>>>

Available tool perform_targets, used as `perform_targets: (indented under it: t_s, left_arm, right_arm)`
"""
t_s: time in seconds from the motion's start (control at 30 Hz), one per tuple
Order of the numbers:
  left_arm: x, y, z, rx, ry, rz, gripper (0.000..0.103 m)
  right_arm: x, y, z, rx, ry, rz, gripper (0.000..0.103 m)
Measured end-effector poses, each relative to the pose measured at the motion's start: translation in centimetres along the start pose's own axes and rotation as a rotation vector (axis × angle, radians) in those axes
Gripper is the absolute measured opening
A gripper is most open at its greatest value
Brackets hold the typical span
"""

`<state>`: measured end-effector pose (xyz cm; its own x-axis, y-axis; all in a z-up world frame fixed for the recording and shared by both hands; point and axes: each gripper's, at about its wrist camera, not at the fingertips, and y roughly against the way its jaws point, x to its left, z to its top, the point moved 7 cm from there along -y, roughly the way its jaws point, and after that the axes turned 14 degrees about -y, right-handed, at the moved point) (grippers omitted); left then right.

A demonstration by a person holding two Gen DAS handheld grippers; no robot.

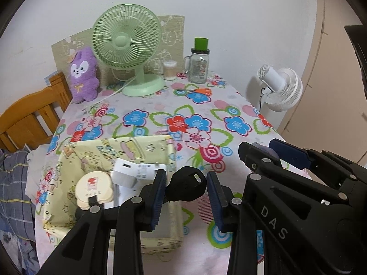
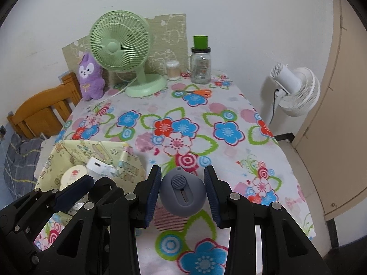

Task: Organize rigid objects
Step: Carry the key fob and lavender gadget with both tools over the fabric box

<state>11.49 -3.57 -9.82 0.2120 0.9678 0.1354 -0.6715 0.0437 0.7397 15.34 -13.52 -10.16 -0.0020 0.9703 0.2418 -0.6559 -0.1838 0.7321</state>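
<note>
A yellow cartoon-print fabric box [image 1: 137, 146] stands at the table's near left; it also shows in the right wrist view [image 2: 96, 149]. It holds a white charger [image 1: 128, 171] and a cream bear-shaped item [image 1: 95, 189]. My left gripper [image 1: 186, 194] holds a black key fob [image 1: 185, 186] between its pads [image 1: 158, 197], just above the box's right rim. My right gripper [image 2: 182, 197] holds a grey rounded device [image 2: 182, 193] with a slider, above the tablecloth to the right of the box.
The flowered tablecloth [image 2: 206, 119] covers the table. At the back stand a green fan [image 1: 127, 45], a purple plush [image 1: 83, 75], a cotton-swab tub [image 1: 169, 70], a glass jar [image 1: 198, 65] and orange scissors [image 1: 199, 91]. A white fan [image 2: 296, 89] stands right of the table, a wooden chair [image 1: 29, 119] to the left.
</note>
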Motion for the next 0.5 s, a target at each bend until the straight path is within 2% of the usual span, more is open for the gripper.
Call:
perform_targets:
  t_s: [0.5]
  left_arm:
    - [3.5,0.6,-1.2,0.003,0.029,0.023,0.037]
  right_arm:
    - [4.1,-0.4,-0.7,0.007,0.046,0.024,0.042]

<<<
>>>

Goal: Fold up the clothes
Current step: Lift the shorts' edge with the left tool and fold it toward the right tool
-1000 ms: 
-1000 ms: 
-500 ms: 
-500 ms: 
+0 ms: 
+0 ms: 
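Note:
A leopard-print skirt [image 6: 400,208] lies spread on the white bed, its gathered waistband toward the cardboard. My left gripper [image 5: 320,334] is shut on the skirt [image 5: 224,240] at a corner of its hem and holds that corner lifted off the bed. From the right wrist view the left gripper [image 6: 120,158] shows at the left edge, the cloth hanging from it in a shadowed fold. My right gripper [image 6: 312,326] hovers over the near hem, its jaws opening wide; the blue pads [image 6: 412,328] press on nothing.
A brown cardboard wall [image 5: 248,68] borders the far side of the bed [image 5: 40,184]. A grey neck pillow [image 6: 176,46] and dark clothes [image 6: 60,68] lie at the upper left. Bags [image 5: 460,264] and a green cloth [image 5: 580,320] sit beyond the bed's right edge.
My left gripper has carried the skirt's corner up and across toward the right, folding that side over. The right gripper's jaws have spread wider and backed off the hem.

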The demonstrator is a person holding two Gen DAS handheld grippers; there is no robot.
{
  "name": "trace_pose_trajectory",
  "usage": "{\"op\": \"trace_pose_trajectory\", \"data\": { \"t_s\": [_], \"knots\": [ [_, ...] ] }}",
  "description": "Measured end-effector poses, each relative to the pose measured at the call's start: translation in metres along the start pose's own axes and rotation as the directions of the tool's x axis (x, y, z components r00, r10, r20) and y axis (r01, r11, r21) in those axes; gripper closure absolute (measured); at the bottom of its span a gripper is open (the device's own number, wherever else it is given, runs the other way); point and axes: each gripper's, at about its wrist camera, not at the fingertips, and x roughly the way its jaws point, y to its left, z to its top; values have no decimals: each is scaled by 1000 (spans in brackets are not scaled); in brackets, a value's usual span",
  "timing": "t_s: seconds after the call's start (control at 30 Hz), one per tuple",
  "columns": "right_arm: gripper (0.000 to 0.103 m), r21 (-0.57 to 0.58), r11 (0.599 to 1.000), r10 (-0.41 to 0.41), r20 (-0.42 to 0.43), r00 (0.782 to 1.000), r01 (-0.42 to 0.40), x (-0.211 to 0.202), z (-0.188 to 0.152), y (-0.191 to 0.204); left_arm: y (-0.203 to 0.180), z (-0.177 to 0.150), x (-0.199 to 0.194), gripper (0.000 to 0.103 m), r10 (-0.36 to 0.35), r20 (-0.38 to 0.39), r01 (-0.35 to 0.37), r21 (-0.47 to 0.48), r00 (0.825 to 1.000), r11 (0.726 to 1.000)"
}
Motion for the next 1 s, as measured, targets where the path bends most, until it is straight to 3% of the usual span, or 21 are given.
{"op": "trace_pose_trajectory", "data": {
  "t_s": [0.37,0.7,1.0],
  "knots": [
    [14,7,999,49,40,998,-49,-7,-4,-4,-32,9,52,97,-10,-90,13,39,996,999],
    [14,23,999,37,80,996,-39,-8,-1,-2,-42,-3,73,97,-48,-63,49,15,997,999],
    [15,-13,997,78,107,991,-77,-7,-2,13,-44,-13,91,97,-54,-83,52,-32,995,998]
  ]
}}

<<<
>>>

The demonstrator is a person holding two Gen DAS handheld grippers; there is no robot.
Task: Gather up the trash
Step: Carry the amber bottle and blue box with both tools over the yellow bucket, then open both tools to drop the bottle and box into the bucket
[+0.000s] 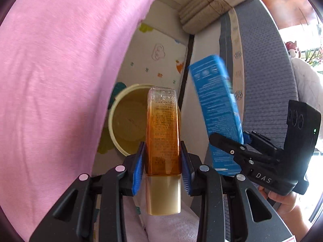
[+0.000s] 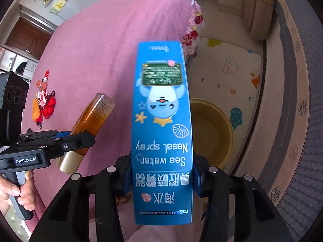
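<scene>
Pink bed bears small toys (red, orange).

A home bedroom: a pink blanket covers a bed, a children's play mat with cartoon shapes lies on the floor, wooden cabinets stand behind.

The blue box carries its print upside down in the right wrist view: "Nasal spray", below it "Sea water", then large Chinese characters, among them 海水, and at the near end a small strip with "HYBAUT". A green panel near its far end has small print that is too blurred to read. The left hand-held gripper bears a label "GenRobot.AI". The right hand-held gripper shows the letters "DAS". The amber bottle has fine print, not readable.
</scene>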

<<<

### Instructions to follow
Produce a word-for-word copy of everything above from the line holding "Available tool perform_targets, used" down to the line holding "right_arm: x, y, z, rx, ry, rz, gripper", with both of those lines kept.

### Expected answer
Available tool perform_targets, used as `perform_targets: (indented under it: t_s, left_arm, right_arm)`
"""
t_s: time in seconds from the motion's start (control at 30 Hz), one per tuple
Order of the numbers:
  left_arm: x, y, z, rx, ry, rz, gripper (0.000..0.103 m)
  right_arm: x, y, z, rx, ry, rz, gripper (0.000..0.103 m)

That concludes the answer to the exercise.